4 Catastrophic Failures to Avoid

In the first three installments of this series I gave you the methodology, helped get you into the right mindset by guiding you towards looking at the end result and reverse engineering your strength plan. I shared with you (3) complete strength plans and also added in the last piece (3) additional plans that can be randomly used to break up, accent or even enhance the other three plans.
Now, we need to take a look at what can totally crush your plan making it and you look and feel like a total failure.
  1. Not having the plan clearly written down, shared with fellow staff and reviewed every 90 days. Let me be blunt, you’re an idiot if you think that having a “plan” in your mind (more commonly known as an “idea”) and discussing a few key points to your “idea” is going to suffice as a “plan”. IDIOT! To become a “plan” you MUST write it down, set S.M.A.R.T. goals within it making it – Specific – Measurable – Achievable – Realistic – Time Limited … Without writing it down, it is just an “idea”, without a set time frame it is a “dream” and if it can not be measured, it CAN NOT be managed! Beyond this, it absolutely without fail must be reviewed every 90 days – Plan, Do, Check, Adjust and then TAKE ACTION again and again and again… It is through this process that you will make the incremental gains that will collectively add up to quantum leaps in your program.
  2. Failing to become a “STUDENT” to the sport. I personally have struggled with this in the past, once you start on this journey of writing plans, sharing plans, reviewing and tweeking the plan you actually start to feel like you are the only one that “KNOWS” and that YOUR plan is THE PLAN… Been there… Done that… I was WRONG! See in order for the plan to truly work and the review process to be meaningful and results driven, it is imperative that you become a STUDENT OF THE SPORT. Our teachers told us one undeniably true fact if they did anything and that was “knowledge is POWER”! If you stop learning, stop studying, stop being a student of the sport your progress with also stop. Your plan will loose purpose, power and results due to a lack of understanding and meaningful review and necessary changes.

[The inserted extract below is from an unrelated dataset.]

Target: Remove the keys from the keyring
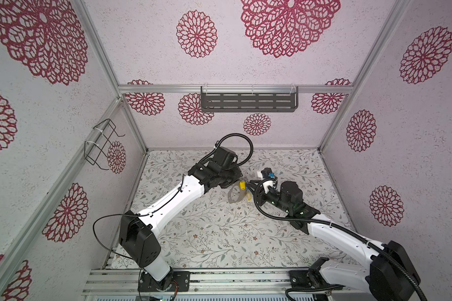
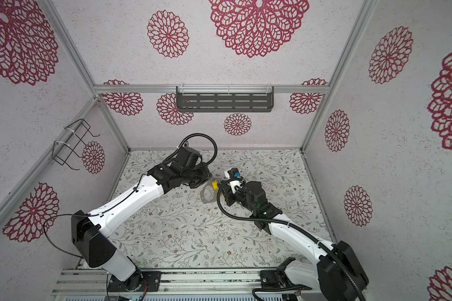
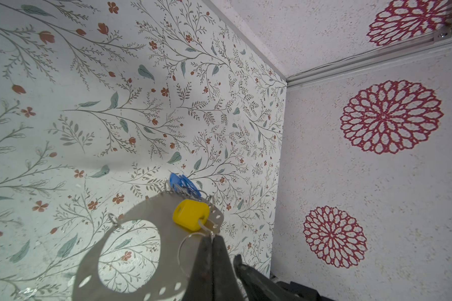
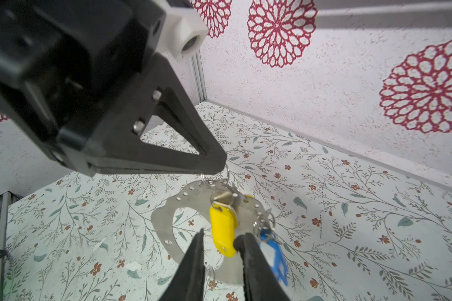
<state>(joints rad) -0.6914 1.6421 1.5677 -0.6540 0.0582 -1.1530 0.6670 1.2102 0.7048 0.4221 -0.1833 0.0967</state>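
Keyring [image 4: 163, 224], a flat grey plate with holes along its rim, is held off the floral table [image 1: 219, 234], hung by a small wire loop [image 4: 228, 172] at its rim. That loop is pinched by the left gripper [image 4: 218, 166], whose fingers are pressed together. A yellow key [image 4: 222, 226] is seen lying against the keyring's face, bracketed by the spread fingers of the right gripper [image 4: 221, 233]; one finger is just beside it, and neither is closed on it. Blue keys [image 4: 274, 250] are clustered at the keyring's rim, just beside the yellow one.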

  3. Being exclusive and not inclusive. We all struggle with this both personally and professionally when it comes to our work as a coach. Being honest, it is hard to be open to some folks… some just don’t seem to get it, right? And it is even harder to be open to the parents of your athletes because they are always trying to interject their agenda for their own kiddo and most of the time only give advice that will help or benefit them in someway form or fashion, am I right? Here is the deal, you write down your plan with the above criteria and using the information found in the past three blogs. Then sit down with your coaching staff, review, add, subtract, adjust and finalize the plan. At this point, share it with the kids, the parents, the competitors gym down the road… hell give it to everyone that feels they need to take a look at what you are doing. And then FOLLOW THROUGH WITH IT! Be consistent, review on the 90 day schedule, make your adjustments as needed and again include everyone… This does two things, 1. it positions you as the “expert” and head person with your clientele and colleagues. 2. It unifies everyone involved by bringing them into and making them a part of your vision. Which again resorts back to raising your status/positioning with the folks.
  4. Not having or giving a general standard of nutrition, sleep and rest. This is and will be, especially if you fail at implementing the above 3 items in my specific order, the hardest to get buy in on. So far, I have found NO ONE that likes to be told in any way, shape, form or fashion how, what or when they can eat or drink. However, if you look at the basic 3 – Sleep, Nutrition, Training, it’s an epic fail, in my opinion, if you don’t have or will not commit to a standard which you promote, live and give to your parents, athletes and colleagues on nutrition, sleep and rest. Especially at the lower compulsory levels. Remember most of these are newer/younger parents, some may or may not have been involved in competitive sports, and most all of them have really busy daily schedules. Because this is the beginning of gymnastics for these youngsters, it is absolutely necessary that you be the “expert”, be the guide – set a standard in your program for what you would like to see your athletes eat and drink. I can tell you from experience and expertise that Gatorade, Powerade, Red Bull, Monster and alike should be TOTALLY OUTLAWED from your facility – go do you own due diligence and come tell me ONE redeeming quality of any of those, especially consumed in the full quantities in which they are sold. I challenge you! Being the “expert” guide on this does not mean that the standard need to be developed or created by you. In fact, I would embrace an outside expert like, as we have in our gym at HGC, Methodist Hospital Systems, Sponsor for the HNI and our facility, we look to them to help with this aspect and allow them to become the “expert” in this. We follow their guidance on the subject and use it as our standard. Are you following?
There is no reason to have a catastrophic failure in any part of your program. If you follow what I have given here you will quickly figure out that these same 4 “catastrophic failures to avoid” are used and will continue to be used throughout your coaching career and for all levels, even if you develop and or work with pro athletes.
I am Bryan Kiser, I live BOLD using my expertise and experience to help as many people as I can to be better now than they were a minute ago and even better tomorrow than they are today. The sets of life’s waves of opportunity are coming in clean and big…. gotta go!